Pavel Tokmakov

I am currently a Senior Research Scientist at Toyota Research Institute, where I work on video representation learning. Prior to that I was a postdoc at CMU working with Martial Hebert and Deva Ramanan.
I completed my PhD at Inria, France under Cordelia Schmid's and Karteek Alahari's supervision, studying the role of motion in object recognition. Prior to PhD I worked on statistical relational learning and interactive knowledge discovery. You can find my CV here. A full list of publications is avaliable on Google Scholar.


Selected publications

Zero-1-to-3: Zero-shot One Image to 3D Object

We introduce Zero-1-to-3, a framework for changing the camera viewpoint of an object given just a single RGB image. To perform novel view synthesis in this under-constrained setting, we capitalize on the geometric priors that large-scale diffusion models learn about natural images. Our viewpoint-conditioned diffusion approach can further be used for the task of 3D reconstruction from a single image.

Breaking the “Object” in Video Object Segmentation

VOST is a semi-supervised video object segmentation benchmark that focuses on complex object transformations. Differently from existing datasets, objects in VOST are broken, torn and molded into new shapes, dramatically changing their overall appearance. As our experiments demonstrate, this presents a major challenge for the mainstream, appearance-centric VOS methods.

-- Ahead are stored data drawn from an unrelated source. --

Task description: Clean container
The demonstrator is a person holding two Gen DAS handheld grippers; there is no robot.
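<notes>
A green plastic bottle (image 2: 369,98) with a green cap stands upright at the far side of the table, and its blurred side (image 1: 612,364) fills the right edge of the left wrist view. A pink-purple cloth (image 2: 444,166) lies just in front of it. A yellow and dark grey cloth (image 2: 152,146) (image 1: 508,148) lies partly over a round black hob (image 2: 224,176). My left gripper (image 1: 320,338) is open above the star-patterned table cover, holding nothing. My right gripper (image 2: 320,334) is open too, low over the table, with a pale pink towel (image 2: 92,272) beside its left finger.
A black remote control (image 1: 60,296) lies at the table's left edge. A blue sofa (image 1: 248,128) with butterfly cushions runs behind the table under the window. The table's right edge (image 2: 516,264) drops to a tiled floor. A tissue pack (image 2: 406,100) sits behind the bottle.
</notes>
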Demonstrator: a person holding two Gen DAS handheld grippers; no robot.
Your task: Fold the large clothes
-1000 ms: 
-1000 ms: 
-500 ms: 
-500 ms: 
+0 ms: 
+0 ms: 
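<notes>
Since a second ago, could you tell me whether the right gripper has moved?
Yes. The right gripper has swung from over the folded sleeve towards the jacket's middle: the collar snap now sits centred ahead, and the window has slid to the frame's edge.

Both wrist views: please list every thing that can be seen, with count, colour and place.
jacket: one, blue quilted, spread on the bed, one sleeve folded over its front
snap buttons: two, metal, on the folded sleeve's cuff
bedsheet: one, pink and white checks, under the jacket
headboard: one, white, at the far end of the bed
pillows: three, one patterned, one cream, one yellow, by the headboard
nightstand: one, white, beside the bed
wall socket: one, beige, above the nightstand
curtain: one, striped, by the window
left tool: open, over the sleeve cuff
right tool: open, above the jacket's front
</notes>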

Object Permanence Emerges in a Random Walk along Memory

We propose a self-supervised objective for learning representations that localize objects under occlusion - a property known as object permanence. A central question is the choice of learning signal in cases of total occlusion. Rather than directly supervising the locations of invisible objects, we propose a self-supervised objective that requires neither human annotation, nor assumptions about object dynamics.

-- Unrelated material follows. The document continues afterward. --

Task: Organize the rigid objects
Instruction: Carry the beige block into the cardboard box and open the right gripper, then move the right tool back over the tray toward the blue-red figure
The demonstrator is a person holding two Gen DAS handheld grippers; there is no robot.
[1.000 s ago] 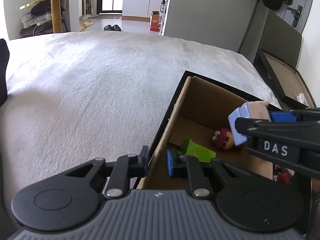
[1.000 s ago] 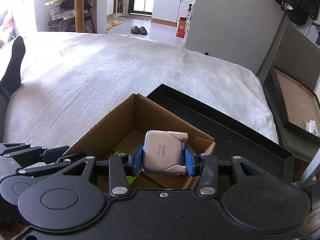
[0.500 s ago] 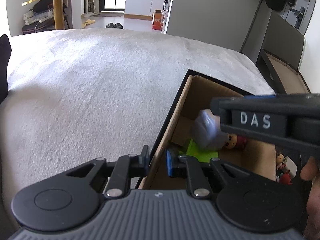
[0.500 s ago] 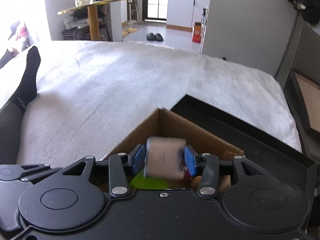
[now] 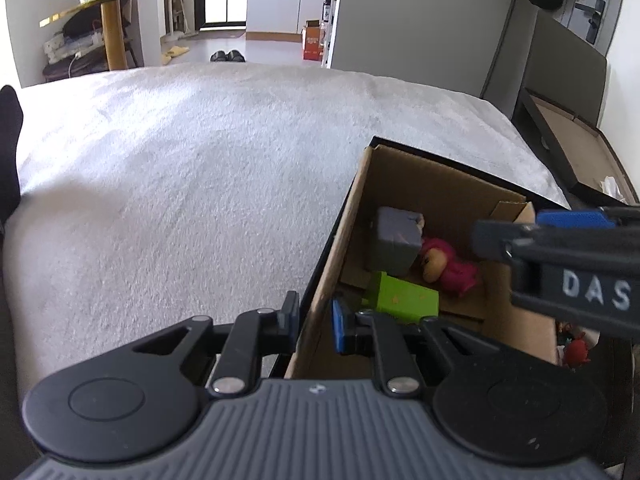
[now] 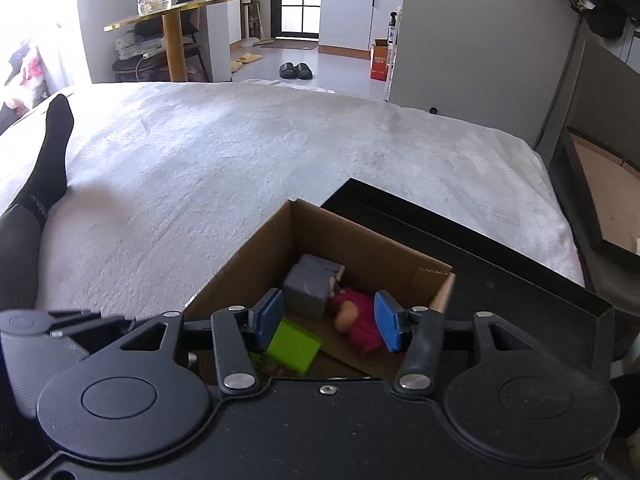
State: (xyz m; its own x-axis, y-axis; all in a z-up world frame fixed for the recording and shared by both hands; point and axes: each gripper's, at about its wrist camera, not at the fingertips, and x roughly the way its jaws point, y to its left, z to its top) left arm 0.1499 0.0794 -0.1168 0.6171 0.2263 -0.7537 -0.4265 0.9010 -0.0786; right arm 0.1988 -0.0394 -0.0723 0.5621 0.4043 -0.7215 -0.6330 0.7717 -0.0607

Discovering Objects that Can Move

Existing approaches for object discovery rely on appearance cues, such as color, texture and location. However, by relying on appearance alone, these methods fail to reliably separate objects from the background in cluttered scenes. To resolve this ambiguity, in this work we choose to focus on dynamic objects -- entities that are capable of moving independently in the world.

Tao: A large-scale benchmark for tracking any object

For many years, multi-object tracking benchmarks have focused on a handful of categories. To address this liitation, we introduce a diverse dataset for Tracking Any Object (TAO). It consists of 2,907 high resolution videos, covering 833 cetagories. We perform an extensive evaluation of state-of- the-art trackers and make a number of important discoveries regarding large-vocabulary tracking in an open-world.

Learning compositional representations for few-shot recognition

Deep learning representations lack the compositionality property, which is instrumental for the human ability to learn novel concepts from a few examples. In this work we investigate several approaches to enforcing this property during training. The resulting models demonstrate significant improvements in the few-shot setting.

A structured model for action detection

A dominant paradigm for learning-based approaches in computer vision is training generic models on large datasets, and allowing them to discover the optimal representation for the problem at hand. In this work we propose instead to integrate some domain knowledge into the architecture of an action detection model. This allows us to achieves significant improvements over the state-of-the art without much parameter tuning.

Towards segmenting anything that moves

Detecting and segmenting all the objects in a scene is a key requirement for agents operating in the world. However, even defining what is an object is ambiguous. In this work we use motion as a bottom up cue, and propose a learning-based method for category-agnostic instance segmentation in videos.

Learning to segment moving objects

Motion segmentation is the classical problem of separating moving object in a video from the background. In this work we propose the first learning-based approach for this problem. We then extend the model with an appearance stream and a visual memory module, allowing it to segment objects before they start and after they stop moving.

Weakly-supervised semantic segmentation using motion cues

Semantic segmentation models require a large amount of expensive, pixel-level annotations to train. We propose to reduce the annotation burden by training the models on weakly-labeled videos and obtaining information about the precise shape of the objects from motion for free. Our model integrates motion cues into a label inference framework in a soft way, which allows to automatically improve the quality of the masks during training.